ＬＲＲＫ１によるＥＧＦＲリソソーム分解経路選別機構の解析

Publicly Offered Research

Project Area	Intracellular logistics: interdisciplinary approaches to pathophysiology of membrane traffic
Project/Area Number	23113713
Research Category	Grant-in-Aid for Scientific Research on Innovative Areas (Research in a proposed research area)
Allocation Type	Single-year Grants
Review Section	Biological Sciences
Research Institution	Nagoya University
Principal Investigator	花房洋名古屋大学, 理学(系)研究科(研究院), 助教 (00345844)
Project Period (FY)	2011-04-01 – 2013-03-31
Project Status	Completed (Fiscal Year 2012)
Budget Amount *help	¥6,500,000 (Direct Cost: ¥5,000,000、Indirect Cost: ¥1,500,000) Fiscal Year 2012: ¥3,250,000 (Direct Cost: ¥2,500,000、Indirect Cost: ¥750,000) Fiscal Year 2011: ¥3,250,000 (Direct Cost: ¥2,500,000、Indirect Cost: ¥750,000)
Keywords	EGFR / LRRK1 / endosome / dynein
Outline of Annual Research Achievements	ROCOファミリーキナーゼLRRK1はRasに似たGTPaseドメインとMAPKKKに似たキナーゼドメインを持つユニークな分子である。これまで我々は、LRRK1がキナーゼ活性依存的に、EGFRの細胞内トラフィックを制御することを明らかにしてきた。LRRK1はEGF刺激依存的にEGFRと複合体を形成し、EGFRの早期エンドソームから後期エンドソームへの移行を制御する。生細胞を用いたタイムラプス観察から、LRRK1によるEGFRの輸送制御は微小管上をDyneinモータータンパク質依存的に行われることを明らかにした。

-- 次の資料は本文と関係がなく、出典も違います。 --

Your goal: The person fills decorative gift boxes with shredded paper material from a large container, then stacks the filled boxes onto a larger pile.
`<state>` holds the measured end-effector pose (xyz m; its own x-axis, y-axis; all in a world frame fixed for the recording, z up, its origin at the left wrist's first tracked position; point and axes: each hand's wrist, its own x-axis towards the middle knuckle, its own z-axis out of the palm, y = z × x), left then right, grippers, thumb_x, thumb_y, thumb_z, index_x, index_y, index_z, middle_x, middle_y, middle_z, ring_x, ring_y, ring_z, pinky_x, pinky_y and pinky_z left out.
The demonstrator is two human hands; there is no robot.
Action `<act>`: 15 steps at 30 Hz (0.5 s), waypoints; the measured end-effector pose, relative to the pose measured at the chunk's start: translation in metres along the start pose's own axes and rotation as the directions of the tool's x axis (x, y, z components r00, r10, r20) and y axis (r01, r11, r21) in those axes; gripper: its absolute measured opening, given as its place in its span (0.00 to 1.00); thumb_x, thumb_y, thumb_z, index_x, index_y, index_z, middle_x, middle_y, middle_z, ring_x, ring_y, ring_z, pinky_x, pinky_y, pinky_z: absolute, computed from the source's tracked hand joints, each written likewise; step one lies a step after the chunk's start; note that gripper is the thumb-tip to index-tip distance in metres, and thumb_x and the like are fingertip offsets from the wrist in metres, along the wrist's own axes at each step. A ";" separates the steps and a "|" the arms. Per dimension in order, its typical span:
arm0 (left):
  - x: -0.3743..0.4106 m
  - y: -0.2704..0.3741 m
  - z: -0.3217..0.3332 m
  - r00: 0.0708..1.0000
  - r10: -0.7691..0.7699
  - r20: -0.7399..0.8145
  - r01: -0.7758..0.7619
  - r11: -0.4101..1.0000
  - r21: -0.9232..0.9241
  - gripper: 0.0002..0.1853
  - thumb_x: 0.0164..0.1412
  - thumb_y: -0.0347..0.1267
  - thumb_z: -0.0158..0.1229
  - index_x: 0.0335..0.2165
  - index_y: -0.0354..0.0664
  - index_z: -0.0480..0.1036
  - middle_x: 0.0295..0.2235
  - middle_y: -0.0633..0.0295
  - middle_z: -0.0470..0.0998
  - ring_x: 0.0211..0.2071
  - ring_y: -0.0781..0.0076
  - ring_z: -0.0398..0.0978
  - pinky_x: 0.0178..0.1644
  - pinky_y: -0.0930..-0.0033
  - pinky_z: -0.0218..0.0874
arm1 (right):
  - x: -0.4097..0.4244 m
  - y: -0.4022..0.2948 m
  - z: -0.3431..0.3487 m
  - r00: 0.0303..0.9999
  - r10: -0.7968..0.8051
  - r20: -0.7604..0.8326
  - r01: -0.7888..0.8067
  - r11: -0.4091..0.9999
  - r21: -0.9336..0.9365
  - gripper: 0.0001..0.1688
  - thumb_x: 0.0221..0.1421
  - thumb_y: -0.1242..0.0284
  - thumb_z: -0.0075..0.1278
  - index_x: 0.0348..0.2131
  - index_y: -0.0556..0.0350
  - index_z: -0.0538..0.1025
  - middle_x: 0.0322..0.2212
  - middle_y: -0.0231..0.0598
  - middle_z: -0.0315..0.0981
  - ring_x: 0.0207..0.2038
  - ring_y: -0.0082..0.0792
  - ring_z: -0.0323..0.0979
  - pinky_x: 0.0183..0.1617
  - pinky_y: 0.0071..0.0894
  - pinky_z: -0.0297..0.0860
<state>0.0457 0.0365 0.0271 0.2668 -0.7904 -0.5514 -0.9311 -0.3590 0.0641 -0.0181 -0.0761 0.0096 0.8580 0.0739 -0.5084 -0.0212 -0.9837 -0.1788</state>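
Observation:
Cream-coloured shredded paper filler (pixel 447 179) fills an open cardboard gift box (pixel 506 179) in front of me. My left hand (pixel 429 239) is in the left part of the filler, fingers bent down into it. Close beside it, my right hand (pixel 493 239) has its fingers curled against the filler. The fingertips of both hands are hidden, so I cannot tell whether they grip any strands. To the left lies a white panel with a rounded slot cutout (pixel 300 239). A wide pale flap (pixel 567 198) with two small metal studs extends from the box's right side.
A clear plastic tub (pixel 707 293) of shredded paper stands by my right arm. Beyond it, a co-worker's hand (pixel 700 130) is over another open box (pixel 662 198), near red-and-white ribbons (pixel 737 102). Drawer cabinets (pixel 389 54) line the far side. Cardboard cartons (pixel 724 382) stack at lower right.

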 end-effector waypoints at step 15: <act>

この輸送制御にはLRRK1のキナーゼ活性が重要な働きをしており、恒常的に活性化させたLRRK1を発現させると、EGFRの輸送が過剰に促進されることを見いだした。その結果、EGFRを含むエンドソームでは早期エンドソームから後期エンドソームへの成熟が異常となり、核付近に肥大化した未成熟でミックスされた小胞を形成する。さらに我々はLRRK1の基質として、微小管プラス端結合因子CLIP-170を同定した。質量分析によりLRRK1がリン酸化する部位を同定したところ、LRRK1はCLIP170のC末のアミノ酸を複数リン酸化し、CLIP-170とp150Gluedとの結合を制御していることが明らかとなった。LRRK1によるCLIP-170のリン酸化は、EGFRを含む早期エンドソームの微小管上輸送の開始に重要である可能性が考えられ、今後その分子メカニズムを解析していく予定である。
Research Progress Status	24年度が最終年度であるため、記入しない。
Strategy for Future Research Activity	24年度が最終年度であるため、記入しない。